START INPUT DATA

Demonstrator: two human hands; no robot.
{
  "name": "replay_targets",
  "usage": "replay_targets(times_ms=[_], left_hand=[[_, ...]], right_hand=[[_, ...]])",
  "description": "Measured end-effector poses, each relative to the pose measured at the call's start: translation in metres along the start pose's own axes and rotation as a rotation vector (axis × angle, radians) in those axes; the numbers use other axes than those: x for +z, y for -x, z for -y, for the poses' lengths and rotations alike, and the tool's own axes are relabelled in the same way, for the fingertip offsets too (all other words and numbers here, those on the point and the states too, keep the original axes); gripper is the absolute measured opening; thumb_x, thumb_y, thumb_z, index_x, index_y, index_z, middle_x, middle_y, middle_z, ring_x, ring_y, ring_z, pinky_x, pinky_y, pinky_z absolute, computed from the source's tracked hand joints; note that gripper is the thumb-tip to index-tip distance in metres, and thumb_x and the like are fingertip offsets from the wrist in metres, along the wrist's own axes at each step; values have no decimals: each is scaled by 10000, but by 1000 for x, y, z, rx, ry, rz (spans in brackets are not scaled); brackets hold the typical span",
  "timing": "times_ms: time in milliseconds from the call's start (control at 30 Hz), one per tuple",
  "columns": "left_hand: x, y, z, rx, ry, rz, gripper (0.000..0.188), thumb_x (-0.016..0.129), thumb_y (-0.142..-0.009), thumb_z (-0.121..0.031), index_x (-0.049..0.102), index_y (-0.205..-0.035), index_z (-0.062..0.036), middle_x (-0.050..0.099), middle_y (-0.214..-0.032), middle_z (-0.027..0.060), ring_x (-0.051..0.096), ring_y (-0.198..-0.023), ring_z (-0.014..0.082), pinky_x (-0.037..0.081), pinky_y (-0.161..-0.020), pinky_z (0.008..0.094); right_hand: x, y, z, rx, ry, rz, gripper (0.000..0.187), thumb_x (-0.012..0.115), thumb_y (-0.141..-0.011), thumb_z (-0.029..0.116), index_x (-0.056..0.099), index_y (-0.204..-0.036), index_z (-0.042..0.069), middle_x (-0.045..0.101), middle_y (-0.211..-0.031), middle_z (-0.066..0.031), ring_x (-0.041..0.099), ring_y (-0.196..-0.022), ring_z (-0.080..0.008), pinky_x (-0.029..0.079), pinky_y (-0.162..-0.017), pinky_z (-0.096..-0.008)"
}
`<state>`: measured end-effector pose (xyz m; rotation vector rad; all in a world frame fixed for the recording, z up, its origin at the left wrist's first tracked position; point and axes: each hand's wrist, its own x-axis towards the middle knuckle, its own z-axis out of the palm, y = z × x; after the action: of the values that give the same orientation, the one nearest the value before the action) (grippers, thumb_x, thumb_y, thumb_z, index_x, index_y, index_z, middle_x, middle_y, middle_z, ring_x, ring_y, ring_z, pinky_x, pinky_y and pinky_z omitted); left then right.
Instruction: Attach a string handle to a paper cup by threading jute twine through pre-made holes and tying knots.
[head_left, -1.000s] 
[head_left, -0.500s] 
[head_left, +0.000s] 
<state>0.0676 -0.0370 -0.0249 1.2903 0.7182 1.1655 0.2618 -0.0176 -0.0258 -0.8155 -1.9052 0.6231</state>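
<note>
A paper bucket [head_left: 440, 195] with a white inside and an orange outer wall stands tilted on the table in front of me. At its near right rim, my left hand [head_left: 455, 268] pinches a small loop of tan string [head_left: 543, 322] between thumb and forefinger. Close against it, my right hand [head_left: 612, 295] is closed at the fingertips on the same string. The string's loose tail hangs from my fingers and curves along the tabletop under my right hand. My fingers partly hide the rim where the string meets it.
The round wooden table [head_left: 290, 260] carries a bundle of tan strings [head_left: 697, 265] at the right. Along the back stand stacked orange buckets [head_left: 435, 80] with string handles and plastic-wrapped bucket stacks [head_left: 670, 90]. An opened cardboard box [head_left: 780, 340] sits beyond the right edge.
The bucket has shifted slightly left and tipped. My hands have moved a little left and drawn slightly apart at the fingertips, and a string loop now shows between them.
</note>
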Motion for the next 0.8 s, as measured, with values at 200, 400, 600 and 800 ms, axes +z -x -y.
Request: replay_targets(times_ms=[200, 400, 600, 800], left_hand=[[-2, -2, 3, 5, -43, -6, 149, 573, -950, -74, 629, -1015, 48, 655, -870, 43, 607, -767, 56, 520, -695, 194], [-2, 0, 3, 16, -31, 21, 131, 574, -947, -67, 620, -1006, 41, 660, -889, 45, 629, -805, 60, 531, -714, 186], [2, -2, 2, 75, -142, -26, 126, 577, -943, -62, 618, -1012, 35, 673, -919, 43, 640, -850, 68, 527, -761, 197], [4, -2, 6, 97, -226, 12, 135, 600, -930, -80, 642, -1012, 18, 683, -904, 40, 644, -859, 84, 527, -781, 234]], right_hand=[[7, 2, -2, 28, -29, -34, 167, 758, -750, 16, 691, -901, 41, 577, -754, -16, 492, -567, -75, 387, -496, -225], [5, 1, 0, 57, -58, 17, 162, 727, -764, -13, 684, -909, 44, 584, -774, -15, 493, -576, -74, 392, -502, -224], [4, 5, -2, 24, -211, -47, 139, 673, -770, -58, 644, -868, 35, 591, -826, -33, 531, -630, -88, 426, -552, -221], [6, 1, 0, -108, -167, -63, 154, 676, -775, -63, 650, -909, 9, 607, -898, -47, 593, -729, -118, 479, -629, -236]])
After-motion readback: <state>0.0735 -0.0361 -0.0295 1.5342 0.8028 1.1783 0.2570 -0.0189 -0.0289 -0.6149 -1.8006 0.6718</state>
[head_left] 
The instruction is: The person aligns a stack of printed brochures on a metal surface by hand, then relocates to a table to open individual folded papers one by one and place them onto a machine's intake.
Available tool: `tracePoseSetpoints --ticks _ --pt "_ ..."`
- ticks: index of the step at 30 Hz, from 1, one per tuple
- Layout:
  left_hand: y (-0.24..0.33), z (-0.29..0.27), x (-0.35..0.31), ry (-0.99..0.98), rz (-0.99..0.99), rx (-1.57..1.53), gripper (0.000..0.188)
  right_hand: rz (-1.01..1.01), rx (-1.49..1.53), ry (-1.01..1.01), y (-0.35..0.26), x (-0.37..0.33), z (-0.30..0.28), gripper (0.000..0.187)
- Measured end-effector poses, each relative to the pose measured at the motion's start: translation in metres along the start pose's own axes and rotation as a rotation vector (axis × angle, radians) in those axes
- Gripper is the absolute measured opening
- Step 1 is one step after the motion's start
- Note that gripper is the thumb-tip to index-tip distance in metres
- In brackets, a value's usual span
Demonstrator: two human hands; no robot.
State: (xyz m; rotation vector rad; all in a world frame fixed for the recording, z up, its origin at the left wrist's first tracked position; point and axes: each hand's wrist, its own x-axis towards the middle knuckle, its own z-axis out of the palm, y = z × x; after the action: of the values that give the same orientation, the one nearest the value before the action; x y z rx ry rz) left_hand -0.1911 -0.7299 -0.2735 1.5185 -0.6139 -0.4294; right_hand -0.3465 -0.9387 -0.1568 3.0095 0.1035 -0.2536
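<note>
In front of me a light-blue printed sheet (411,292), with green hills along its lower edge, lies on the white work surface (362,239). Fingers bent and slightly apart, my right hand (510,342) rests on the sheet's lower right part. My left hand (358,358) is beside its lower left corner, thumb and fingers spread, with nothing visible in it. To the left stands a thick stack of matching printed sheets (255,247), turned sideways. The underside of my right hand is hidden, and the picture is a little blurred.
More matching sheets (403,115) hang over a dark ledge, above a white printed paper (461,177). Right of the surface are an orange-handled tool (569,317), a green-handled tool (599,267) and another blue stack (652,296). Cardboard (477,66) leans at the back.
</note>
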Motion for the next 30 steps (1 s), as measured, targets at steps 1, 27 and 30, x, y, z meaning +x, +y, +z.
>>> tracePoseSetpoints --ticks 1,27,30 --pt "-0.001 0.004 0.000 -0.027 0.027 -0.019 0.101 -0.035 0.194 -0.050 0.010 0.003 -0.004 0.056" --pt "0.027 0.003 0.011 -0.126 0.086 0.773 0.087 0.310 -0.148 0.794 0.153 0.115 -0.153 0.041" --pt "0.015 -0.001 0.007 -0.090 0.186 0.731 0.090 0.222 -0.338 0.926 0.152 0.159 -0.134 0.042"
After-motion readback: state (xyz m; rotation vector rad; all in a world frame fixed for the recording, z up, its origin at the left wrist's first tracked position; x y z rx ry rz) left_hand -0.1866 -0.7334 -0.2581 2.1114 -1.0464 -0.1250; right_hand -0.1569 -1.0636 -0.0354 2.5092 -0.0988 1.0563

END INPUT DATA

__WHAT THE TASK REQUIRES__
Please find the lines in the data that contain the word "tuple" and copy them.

__PROBLEM SOLUTION__
  "timing": "times_ms: time in milliseconds from the call's start (control at 30 Hz), one per tuple",
- ticks: index of the step at 30 Hz, from 1, one per tuple

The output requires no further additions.